Леночка, трепещущая, бедная Леночка, попятилась от меня.
– И ты тоже...
– Обязательно. Буду бичевать, как мне подсказывает революционная совесть.
Черные бровки надломились, и рот стал совсем мягким.
– За что же?
– Как за что? Очень просто...
Я силился припомнить всю комаровскую аргументацию.
– Во-первых, – это дезертирство. Дезертировать с фронта нельзя ни к какому мужу. Потом – шкурничество... Потом – измена пролетарскому делу... Вот!..
Рояль стоял поблизости. Леночка уронила головку на его блестящую клавиатуру. Я засунул руки в карманы, собираясь уйти. Но, нет – это не все. Под рукой – рогатка. «Отдать, отдать сейчас же». Резина со стоном отделялась от дерева.
– На, возьми свою принадлежность.
– А чем же ты будешь стрелять птиц? – И она зарыдала.
Я побежал отсюда, сшибая мебель, топча ковры, – побежал, чтобы самому не расплакаться.

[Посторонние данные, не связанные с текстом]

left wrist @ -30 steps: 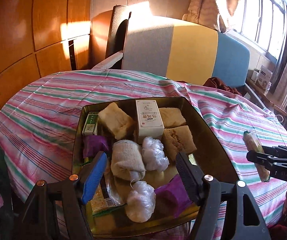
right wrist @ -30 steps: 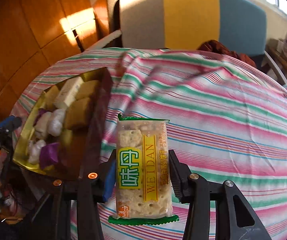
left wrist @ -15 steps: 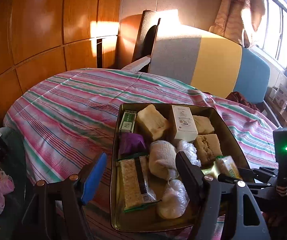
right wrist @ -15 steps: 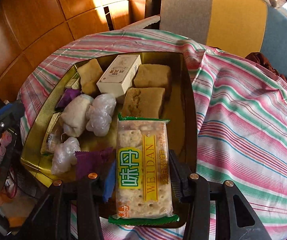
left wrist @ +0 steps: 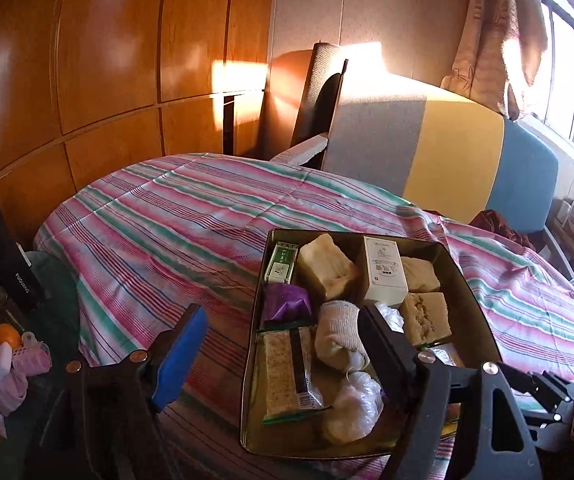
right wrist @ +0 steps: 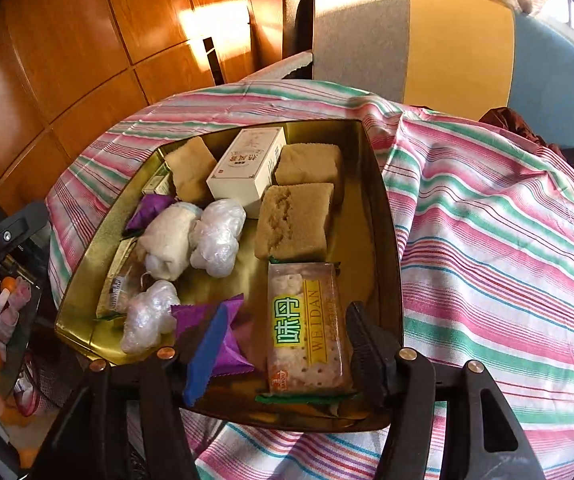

Ветер разбойничал на улице, во всем ему покорной. Редкие окна светились умоляющими огоньками, деревья заламывали руки в безмолвии, и лихому ветру стало тоскливо от этой животной покорности: он ушел к морю. Город шевелился, оправляясь от страха. Кто-то невидимый у стены твердым голосом звал маму и просил хлеба; одинокий звонок дребезжал в переулке.
Я шел посреди мостовой. Я пел громко.
Ах, зачем ты меня целовала,
Жар безумный в груди затая,
Ненаглядным...
– Товарищ, документы пред’яви. – Матросы в куцых бушлатах прочли мое удостоверение.
Ненаглядным меня называла
И клялась:я твоя, я твоя.
Совсем близко завязалась перестрелка. Город-трусишка открыл пальбу, когда ветер уже искал счастья в море, под Очаковом.